(Collected data)
--*--
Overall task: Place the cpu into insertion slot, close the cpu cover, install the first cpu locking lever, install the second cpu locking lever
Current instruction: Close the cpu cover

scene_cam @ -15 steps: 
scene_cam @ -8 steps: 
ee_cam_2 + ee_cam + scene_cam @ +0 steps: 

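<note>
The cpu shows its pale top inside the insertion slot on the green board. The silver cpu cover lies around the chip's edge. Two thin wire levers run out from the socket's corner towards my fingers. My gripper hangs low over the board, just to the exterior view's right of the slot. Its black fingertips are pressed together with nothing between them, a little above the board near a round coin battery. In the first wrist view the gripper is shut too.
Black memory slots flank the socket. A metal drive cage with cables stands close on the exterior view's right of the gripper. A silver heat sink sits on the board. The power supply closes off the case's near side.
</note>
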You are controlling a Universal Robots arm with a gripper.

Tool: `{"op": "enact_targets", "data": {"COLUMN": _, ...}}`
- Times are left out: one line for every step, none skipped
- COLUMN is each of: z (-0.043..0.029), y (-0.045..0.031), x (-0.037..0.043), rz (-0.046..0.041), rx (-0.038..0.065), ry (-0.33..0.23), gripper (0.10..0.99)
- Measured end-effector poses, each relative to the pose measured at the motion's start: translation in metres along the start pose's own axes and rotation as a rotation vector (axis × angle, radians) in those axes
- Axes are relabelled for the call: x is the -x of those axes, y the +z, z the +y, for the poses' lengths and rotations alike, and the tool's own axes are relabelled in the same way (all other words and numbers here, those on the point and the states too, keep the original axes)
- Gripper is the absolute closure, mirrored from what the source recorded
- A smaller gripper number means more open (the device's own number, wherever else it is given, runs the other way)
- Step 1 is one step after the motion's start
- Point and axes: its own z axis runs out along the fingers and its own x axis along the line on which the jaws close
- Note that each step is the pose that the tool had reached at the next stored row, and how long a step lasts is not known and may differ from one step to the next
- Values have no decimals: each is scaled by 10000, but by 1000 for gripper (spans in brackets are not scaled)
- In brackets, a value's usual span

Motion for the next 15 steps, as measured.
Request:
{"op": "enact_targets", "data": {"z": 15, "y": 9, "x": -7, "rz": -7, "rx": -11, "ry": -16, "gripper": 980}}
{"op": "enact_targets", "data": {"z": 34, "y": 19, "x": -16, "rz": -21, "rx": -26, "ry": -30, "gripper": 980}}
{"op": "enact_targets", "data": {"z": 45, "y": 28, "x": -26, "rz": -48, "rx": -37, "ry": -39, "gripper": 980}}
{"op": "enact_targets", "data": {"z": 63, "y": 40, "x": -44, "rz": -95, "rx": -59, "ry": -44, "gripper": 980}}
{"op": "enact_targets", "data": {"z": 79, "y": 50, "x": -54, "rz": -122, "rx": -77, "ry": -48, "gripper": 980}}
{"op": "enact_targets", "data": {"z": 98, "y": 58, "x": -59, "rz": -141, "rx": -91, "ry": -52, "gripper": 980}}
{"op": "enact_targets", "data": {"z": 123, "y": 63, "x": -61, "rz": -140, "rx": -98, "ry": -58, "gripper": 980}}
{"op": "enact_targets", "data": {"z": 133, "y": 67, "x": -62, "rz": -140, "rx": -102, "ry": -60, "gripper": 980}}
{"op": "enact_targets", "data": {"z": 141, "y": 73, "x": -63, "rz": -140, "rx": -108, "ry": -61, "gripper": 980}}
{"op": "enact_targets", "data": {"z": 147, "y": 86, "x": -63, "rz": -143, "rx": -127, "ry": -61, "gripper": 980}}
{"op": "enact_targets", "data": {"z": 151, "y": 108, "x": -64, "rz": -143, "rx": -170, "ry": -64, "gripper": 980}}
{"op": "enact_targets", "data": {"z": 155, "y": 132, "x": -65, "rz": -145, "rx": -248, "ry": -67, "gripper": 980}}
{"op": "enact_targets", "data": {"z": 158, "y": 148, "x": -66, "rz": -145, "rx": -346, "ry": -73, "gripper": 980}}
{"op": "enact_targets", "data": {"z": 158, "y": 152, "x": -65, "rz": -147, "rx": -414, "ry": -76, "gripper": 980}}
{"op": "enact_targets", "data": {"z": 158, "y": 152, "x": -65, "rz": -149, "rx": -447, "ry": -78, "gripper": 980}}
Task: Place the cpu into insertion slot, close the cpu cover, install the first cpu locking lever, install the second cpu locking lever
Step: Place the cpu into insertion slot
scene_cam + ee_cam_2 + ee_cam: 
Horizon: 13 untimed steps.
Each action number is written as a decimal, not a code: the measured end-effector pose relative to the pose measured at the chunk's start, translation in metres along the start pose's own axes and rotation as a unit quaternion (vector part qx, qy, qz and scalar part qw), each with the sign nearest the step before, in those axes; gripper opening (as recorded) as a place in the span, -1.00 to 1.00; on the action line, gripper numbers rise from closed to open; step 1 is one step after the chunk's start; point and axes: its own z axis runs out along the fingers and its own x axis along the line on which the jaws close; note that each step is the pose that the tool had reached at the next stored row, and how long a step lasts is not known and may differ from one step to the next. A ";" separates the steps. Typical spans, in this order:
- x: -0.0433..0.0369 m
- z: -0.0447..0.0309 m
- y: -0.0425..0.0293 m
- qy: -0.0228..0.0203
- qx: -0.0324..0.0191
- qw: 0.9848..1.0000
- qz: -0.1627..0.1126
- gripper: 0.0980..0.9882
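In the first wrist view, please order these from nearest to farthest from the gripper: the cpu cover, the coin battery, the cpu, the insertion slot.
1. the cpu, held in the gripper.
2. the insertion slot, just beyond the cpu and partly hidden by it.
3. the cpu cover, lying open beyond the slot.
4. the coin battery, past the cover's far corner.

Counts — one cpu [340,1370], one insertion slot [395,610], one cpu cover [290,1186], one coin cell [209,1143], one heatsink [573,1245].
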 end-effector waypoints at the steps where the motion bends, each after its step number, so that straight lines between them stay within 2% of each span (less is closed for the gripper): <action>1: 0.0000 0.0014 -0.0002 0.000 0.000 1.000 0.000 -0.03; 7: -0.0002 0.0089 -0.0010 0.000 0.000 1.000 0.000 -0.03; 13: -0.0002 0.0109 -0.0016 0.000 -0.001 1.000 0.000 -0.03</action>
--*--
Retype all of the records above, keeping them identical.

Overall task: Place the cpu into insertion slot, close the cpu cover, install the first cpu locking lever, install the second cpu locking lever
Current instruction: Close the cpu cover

scene_cam @ -15 steps: 
scene_cam @ -8 steps: 
ee_cam_2 + ee_cam + scene_cam @ +0 steps: 

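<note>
The cpu shows its pale top inside the insertion slot on the green board. The silver cpu cover lies around the chip's edge. Two thin wire levers run out from the socket's corner towards my fingers. My gripper hangs low over the board, just to the exterior view's right of the slot. Its black fingertips are pressed together with nothing between them, a little above the board near a round coin battery. In the first wrist view the gripper is shut too.
Black memory slots flank the socket. A metal drive cage with cables stands close on the exterior view's right of the gripper. A silver heat sink sits on the board. The power supply closes off the case's near side.
</note>
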You are controlling a Universal Robots arm with a gripper.

Tool: `{"op": "enact_targets", "data": {"COLUMN": _, ...}}`
- Times are left out: one line for every step, none skipped
- COLUMN is each of: z (-0.043..0.029), y (-0.045..0.031), x (-0.037..0.043), rz (-0.046..0.041), rx (-0.038..0.065), ry (-0.33..0.23), gripper (0.10..0.99)
- Measured end-effector poses, each relative to the pose measured at the motion's start: translation in metres along the start pose's own axes and rotation as a rotation vector (axis × angle, radians) in those axes
- Axes are relabelled for the call: x is the -x of those axes, y the +z, z the +y, for the poses' lengths and rotations alike, and the tool's own axes are relabelled in the same way (all other words and numbers here, those on the point and the states too, keep the original axes)
- Gripper is the absolute closure, mirrored from what the source recorded
- A smaller gripper number means more open (the device's own number, wherever else it is given, runs the other way)
- Step 1 is one step after the motion's start
- Point and axes: its own z axis runs out along the fingers and its own x axis along the line on which the jaws close
- Note that each step is the pose that the tool had reached at the next stored row, and how long a step lasts is not known and may differ from one step to the next
- Values have no decimals: each is scaled by 10000, but by 1000 for gripper (spans in brackets are not scaled)
- In brackets, a value's usual span

Motion for the next 15 steps, as measured.
Request:
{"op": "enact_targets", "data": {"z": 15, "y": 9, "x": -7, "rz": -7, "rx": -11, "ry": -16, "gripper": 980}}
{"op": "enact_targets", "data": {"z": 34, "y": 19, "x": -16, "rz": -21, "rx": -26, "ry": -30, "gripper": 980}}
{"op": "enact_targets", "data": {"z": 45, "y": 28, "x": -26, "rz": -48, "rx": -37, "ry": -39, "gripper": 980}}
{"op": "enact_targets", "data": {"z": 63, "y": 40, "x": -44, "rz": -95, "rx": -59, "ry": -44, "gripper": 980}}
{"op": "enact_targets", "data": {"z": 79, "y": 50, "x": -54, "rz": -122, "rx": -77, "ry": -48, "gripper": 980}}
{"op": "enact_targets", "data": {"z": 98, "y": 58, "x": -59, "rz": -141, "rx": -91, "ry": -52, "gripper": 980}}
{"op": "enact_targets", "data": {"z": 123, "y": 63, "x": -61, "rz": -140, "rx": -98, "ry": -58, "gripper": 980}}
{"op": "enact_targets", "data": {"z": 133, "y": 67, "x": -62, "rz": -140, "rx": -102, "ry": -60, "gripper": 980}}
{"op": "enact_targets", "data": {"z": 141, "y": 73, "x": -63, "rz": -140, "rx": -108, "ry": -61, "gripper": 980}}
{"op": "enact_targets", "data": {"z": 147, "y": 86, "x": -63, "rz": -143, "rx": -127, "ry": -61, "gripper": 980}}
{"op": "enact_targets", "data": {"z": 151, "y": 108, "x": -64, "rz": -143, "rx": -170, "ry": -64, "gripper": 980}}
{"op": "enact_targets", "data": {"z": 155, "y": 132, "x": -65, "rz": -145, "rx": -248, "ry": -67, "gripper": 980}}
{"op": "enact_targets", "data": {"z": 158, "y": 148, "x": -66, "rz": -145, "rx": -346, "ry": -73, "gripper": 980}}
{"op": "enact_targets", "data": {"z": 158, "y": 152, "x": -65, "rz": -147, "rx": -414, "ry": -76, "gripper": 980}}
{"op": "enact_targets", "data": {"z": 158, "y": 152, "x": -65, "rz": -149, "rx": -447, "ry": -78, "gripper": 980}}
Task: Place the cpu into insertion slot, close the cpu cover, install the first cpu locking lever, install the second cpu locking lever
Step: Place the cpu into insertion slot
scene_cam + ee_cam_2 + ee_cam: 
Horizon: 13 untimed steps.
Each action number is written as a decimal, not a code: the measured end-effector pose relative to the pose measured at the chunk's start, translation in metres along the start pose's own axes and rotation as a unit quaternion (vector part qx, qy, qz and scalar part qw), each with the sign nearest the step before, in those axes; gripper opening (as recorded) as a place in the span, -1.00 to 1.00; on the action line, gripper numbers rise from closed to open; step 1 is one step after the chunk's start; point and axes: its own z axis runs out along the fingers and its own x axis along the line on which the jaws close; note that each step is the pose that the tool had reached at the next stored row, and how long a step lasts is not known and may differ from one step to the next. A ";" separates the steps. Typical spans, in this order:
- x: -0.0433..0.0369 m
- z: -0.0447..0.0309 m
- y: -0.0425..0.0293 m
- qy: -0.0228..0.0203
- qx: -0.0324..0.0191
- qw: 0.9848..1.0000
- qz: -0.1627..0.1126
- gripper: 0.0980..0.9882
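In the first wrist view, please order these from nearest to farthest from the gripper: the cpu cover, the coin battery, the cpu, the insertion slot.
1. the cpu, held in the gripper.
2. the insertion slot, just beyond the cpu and partly hidden by it.
3. the cpu cover, lying open beyond the slot.
4. the coin battery, past the cover's far corner.

Counts — one cpu [340,1370], one insertion slot [395,610], one cpu cover [290,1186], one coin cell [209,1143], one heatsink [573,1245].
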 end-effector waypoints at the steps where the motion bends, each after its step number, so that straight lines between them stay within 2% of each span (less is closed for the gripper): <action>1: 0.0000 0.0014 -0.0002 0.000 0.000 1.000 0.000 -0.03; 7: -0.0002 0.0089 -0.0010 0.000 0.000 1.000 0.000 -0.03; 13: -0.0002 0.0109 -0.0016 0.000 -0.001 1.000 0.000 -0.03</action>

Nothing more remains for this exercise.